Exercise goal: Find out how many lines of the listing below include "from" and report only that number.
━━━━━ Task material
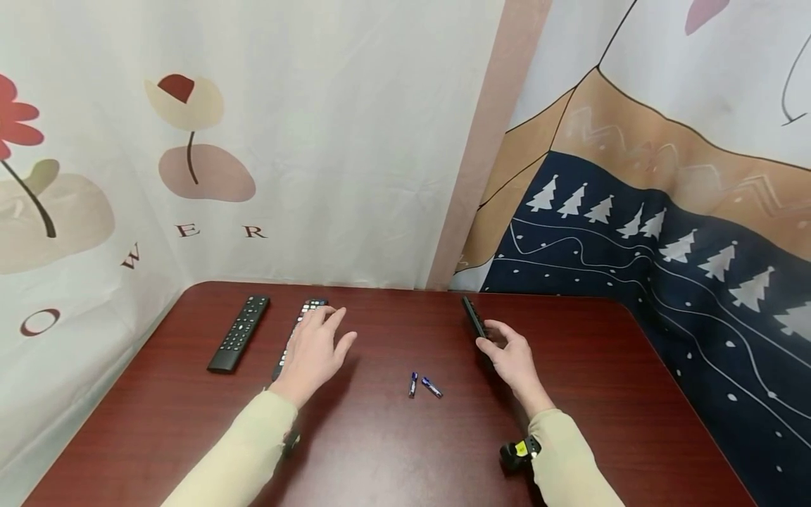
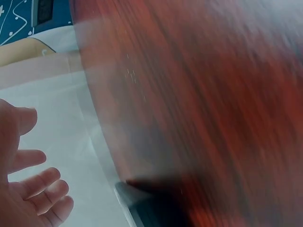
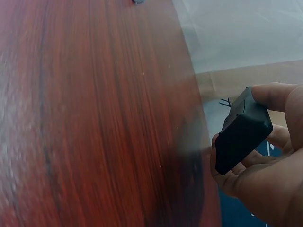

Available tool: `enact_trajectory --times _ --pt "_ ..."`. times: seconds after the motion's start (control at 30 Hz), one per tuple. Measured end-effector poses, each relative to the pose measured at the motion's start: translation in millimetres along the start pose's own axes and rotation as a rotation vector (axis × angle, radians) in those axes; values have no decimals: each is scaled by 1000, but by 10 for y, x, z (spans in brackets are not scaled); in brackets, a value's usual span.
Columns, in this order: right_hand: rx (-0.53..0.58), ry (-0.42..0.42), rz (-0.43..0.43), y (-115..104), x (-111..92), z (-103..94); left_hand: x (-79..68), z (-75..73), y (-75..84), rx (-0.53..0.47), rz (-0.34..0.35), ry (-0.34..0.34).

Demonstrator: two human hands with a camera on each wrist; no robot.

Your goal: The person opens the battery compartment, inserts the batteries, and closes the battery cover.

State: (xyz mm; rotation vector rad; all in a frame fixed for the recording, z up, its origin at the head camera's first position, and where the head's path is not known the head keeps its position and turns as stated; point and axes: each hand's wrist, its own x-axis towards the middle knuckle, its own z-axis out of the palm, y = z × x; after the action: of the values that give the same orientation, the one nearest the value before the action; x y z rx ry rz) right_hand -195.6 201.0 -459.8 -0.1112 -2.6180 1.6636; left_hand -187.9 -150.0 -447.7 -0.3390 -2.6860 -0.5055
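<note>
Plainly, the person's right hand [image 1: 512,358] grips a black remote [image 1: 472,317] between thumb and curled fingers, over the red-brown table [image 1: 393,451]. The left hand [image 1: 315,354], fingers loosely spread, partly covers a second remote [image 1: 313,304]; whether they touch is unclear. A third remote [image 1: 239,336] lies farther left; two small batteries [image 1: 413,385] lie between the hands.
</note>
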Motion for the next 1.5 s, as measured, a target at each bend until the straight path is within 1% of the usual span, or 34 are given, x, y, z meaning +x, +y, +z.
enact_trajectory --times 0.17,0.3,0.43,0.73,1.17,1.37,1.5 --pt "-85 14 -16 25 5 -39 -6 -56 -111 21 -2 15" --pt "-142 17 -30 58 0 -79 -7 -107 -197 39 -16 11" --pt "-180 11 -36 87 -4 -119 -14 -159 -287 53 -35 6" --pt "-262 21 -45 127 -6 -184 -40 -263 -477 77 -42 39" --pt "-325 40 -36 188 -12 -228 -67 -417 -697 114 -108 -47" --pt "-363 59 -47 221 -17 -283 -77 -440 -805 136 -135 -64" --pt "-386 59 -51 229 -37 -325 -84 -456 -876 151 -143 -60"
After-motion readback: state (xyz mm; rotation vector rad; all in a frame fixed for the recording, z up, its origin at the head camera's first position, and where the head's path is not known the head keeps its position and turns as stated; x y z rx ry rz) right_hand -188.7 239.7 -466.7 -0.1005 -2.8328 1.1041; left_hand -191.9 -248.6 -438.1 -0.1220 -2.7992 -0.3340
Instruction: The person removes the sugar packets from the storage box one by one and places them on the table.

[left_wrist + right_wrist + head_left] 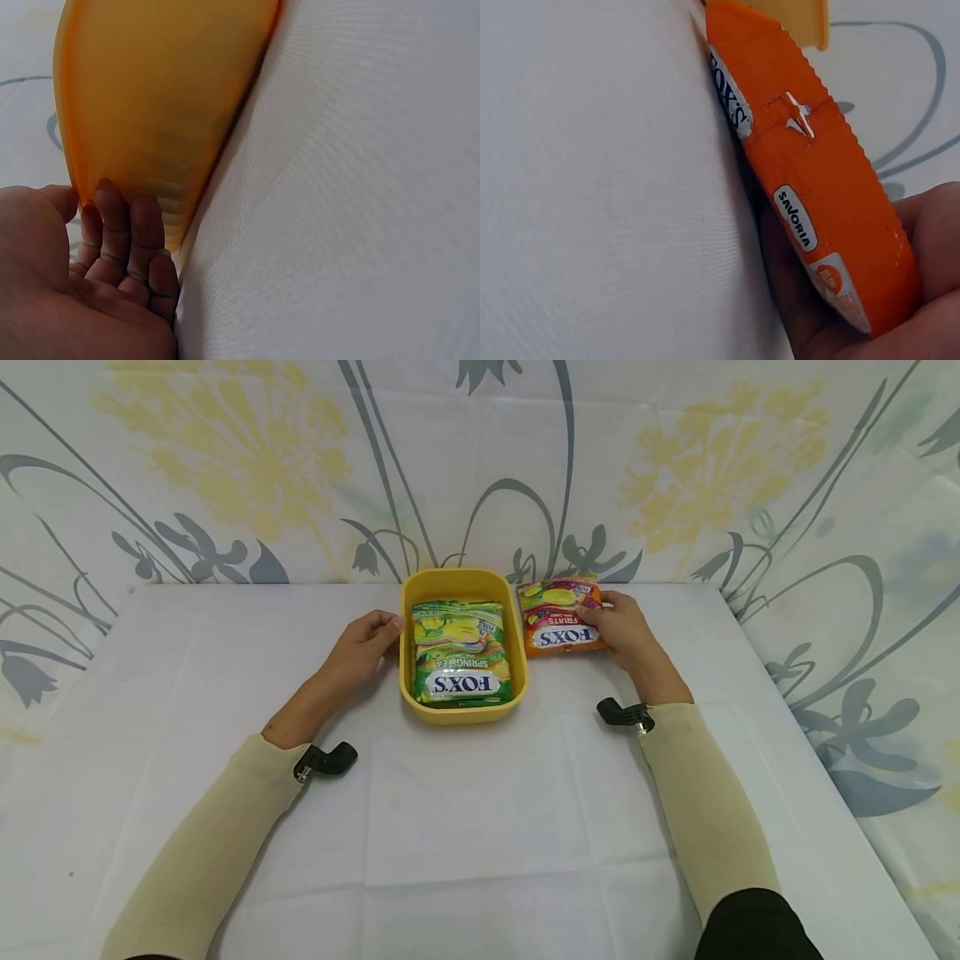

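A yellow plastic tub point(463, 717) stands at the back middle of the table, with a green bag of Fox's Spring Tea candy point(462, 652) lying inside it. My left hand point(362, 647) grips the tub's left side. In the left wrist view, the thumb is at the rim and the curled fingers point(146, 229) lie against the outer wall. My right hand point(621, 625) pinches the right end of an orange bag of Fox's Fruits candy point(557, 614), thumb on top. This bag is just right of the tub, close over the tabletop; its sealed edge shows in the right wrist view.
White cloth point(480, 827) covers the table, with a few shallow creases. Behind the back edge and along the right side hangs a flower-patterned curtain point(480, 460). A black wrist mount point(326, 760) sits at each sleeve cuff.
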Demonstrator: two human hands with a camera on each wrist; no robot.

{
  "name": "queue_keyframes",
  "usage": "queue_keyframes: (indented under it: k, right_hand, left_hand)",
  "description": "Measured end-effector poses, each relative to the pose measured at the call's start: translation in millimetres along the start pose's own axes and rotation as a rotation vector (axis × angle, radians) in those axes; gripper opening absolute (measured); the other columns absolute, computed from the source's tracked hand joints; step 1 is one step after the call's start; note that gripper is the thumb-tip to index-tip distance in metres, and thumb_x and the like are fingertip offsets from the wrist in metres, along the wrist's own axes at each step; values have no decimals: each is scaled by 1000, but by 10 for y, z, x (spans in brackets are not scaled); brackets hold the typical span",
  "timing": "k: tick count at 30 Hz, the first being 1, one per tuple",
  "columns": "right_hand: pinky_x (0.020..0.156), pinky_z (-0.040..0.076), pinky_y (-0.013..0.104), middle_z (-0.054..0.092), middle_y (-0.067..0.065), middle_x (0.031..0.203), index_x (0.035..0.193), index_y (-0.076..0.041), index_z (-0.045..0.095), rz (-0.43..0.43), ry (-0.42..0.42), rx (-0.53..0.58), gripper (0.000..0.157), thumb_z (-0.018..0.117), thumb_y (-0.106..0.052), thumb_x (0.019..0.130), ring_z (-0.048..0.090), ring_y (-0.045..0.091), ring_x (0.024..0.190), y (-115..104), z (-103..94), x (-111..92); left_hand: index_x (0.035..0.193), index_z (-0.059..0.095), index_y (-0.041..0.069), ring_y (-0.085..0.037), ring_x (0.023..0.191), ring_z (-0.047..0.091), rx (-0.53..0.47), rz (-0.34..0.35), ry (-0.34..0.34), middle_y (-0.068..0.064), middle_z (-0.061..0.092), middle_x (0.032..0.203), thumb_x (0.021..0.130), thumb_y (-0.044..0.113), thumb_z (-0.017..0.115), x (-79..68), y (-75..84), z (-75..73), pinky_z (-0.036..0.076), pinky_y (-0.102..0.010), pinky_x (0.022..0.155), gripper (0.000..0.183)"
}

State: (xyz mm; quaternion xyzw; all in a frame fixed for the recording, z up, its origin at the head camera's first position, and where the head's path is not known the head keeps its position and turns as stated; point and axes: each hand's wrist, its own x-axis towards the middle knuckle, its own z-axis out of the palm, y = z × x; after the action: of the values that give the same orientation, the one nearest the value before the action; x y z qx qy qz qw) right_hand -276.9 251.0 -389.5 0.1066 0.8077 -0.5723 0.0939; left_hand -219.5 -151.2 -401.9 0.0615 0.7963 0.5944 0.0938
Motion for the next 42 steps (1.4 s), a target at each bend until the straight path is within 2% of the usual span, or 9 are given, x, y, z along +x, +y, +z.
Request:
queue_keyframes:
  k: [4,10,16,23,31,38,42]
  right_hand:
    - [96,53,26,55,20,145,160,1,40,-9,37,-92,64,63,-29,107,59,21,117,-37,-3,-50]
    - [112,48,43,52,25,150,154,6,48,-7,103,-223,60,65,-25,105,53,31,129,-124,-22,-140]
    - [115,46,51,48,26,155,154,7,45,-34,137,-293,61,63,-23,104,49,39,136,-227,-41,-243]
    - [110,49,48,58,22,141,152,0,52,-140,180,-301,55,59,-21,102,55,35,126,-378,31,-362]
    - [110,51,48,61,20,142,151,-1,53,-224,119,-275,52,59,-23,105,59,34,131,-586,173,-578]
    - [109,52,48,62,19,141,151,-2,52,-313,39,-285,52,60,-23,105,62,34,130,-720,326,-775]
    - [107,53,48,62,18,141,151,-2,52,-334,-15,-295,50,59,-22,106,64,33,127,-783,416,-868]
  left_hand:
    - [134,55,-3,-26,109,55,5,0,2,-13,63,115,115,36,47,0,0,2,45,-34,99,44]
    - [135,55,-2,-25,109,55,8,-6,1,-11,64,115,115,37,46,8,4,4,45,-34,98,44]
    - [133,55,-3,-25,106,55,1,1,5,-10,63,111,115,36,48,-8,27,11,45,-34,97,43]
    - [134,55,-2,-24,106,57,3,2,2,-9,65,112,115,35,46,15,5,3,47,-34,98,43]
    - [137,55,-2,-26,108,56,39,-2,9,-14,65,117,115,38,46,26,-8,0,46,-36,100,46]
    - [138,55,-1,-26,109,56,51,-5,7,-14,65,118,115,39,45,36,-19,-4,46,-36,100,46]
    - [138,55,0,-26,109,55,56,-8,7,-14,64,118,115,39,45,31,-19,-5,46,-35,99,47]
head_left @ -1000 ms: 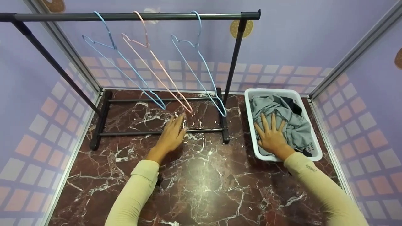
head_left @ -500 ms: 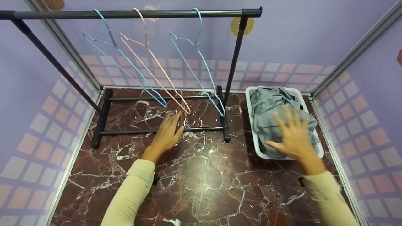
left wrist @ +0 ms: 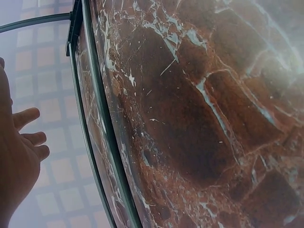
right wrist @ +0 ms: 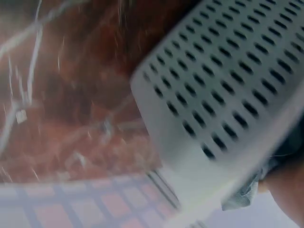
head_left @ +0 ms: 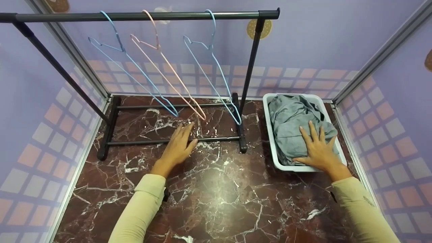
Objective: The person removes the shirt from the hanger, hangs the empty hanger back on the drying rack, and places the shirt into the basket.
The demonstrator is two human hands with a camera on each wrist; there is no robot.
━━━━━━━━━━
Solution: 3